Task objective — Your job with the data below is to output exactly the lines from the one holding "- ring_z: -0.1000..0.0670" down to the one holding "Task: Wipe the", both included, and no others.

• • • •

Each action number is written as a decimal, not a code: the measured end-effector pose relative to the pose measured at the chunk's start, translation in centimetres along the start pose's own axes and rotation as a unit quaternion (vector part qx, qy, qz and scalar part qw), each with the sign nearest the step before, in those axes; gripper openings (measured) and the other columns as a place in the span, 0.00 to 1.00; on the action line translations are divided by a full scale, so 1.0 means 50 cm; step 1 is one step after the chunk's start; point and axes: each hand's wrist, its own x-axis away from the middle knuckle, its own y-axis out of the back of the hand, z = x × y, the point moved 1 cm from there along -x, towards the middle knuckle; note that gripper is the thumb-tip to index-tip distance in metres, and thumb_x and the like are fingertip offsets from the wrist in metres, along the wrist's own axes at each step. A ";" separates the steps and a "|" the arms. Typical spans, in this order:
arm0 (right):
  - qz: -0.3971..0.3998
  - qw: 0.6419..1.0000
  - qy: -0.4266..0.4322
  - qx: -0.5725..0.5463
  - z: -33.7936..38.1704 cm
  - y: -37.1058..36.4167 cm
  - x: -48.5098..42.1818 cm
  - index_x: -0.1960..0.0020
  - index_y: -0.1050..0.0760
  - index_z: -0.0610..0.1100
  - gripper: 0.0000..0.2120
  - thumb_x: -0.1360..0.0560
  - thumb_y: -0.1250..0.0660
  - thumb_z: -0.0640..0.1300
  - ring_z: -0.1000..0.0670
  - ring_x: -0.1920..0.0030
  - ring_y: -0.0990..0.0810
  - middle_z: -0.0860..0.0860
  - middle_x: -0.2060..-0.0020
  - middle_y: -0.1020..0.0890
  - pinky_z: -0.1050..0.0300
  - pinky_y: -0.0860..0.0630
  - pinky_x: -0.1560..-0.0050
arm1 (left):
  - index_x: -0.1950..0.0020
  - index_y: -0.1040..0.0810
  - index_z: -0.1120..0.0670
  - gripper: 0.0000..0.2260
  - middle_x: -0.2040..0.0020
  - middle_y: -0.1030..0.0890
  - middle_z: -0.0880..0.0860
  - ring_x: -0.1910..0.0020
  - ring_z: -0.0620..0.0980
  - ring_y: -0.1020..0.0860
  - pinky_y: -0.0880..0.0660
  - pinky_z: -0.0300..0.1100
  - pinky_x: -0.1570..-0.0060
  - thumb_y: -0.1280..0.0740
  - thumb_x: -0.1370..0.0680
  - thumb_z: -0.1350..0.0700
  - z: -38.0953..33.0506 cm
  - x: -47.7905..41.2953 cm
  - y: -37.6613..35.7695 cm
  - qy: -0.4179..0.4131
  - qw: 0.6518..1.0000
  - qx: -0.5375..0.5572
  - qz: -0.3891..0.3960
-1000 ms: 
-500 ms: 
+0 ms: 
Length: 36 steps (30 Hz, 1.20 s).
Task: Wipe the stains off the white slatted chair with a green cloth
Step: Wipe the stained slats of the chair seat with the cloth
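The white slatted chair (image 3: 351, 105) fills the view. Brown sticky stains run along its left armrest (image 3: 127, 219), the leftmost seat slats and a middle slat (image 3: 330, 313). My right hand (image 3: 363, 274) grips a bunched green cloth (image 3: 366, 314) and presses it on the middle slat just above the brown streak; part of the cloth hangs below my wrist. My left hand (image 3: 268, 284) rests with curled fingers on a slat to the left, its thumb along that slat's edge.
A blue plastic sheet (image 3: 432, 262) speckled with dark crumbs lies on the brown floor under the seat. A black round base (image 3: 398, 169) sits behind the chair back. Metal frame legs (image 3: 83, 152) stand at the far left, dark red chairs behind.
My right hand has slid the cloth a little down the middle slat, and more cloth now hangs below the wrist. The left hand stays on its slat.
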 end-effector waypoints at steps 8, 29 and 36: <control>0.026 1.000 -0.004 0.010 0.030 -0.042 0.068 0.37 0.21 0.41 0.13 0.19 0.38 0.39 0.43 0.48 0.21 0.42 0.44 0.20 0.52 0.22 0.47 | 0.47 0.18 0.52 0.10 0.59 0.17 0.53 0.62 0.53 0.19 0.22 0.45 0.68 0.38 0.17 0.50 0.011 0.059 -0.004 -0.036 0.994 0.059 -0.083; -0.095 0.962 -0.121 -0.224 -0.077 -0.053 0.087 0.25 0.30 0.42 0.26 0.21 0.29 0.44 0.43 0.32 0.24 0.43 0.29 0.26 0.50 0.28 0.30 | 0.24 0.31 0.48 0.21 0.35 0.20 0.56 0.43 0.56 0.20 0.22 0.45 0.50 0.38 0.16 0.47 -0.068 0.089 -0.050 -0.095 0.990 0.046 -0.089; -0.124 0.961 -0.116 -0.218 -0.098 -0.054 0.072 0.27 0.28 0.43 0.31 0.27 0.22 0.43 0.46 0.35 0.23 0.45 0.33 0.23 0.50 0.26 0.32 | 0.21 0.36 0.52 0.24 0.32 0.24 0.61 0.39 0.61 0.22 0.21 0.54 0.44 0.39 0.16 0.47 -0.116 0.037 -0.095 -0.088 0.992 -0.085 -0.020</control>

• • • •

Your response —
  - ring_z: -0.1000..0.0670
  - ring_x: -0.1920..0.0030
  - ring_y: -0.0990..0.0810
  - middle_z: -0.0860..0.0860
  - middle_x: -0.2060..-0.0020
  - middle_y: -0.1020..0.0890
  - pinky_z: -0.1050..0.0300
  - pinky_y: -0.0860..0.0630
  - pinky_x: -0.1560..-0.0050
arm1 (left):
  - index_x: -0.1950..0.0020
  - index_y: -0.1040..0.0810
  - index_z: -0.1120..0.0670
  - gripper: 0.0000..0.2260
  - middle_x: -0.2040..0.0020
  - middle_y: -0.1030..0.0890
  - middle_z: -0.0880..0.0860
  - ring_x: -0.1910..0.0020
  - ring_z: -0.0620..0.0980
  - ring_y: -0.1020..0.0860
  - pinky_y: -0.0880..0.0660
  - pinky_z: -0.0300..0.1100
  - pinky_x: -0.1570..-0.0060
  - thumb_y: -0.1280..0.0740
  - thumb_x: -0.1370..0.0680
  - thumb_z: -0.1350..0.0700
  - z: -38.0953..33.0506 cm
  - x: -47.7905..41.2953 cm
  - y: -37.6613..35.7695 cm
  - qy: -0.4179..0.4131
  - qw: 0.6518..1.0000
  - qx: -0.5375..0.5572
  - qz: -0.3891..0.3960
-1000 ms: 
-500 ms: 
+0 ms: 
Length: 36 steps (30 Hz, 1.20 s).
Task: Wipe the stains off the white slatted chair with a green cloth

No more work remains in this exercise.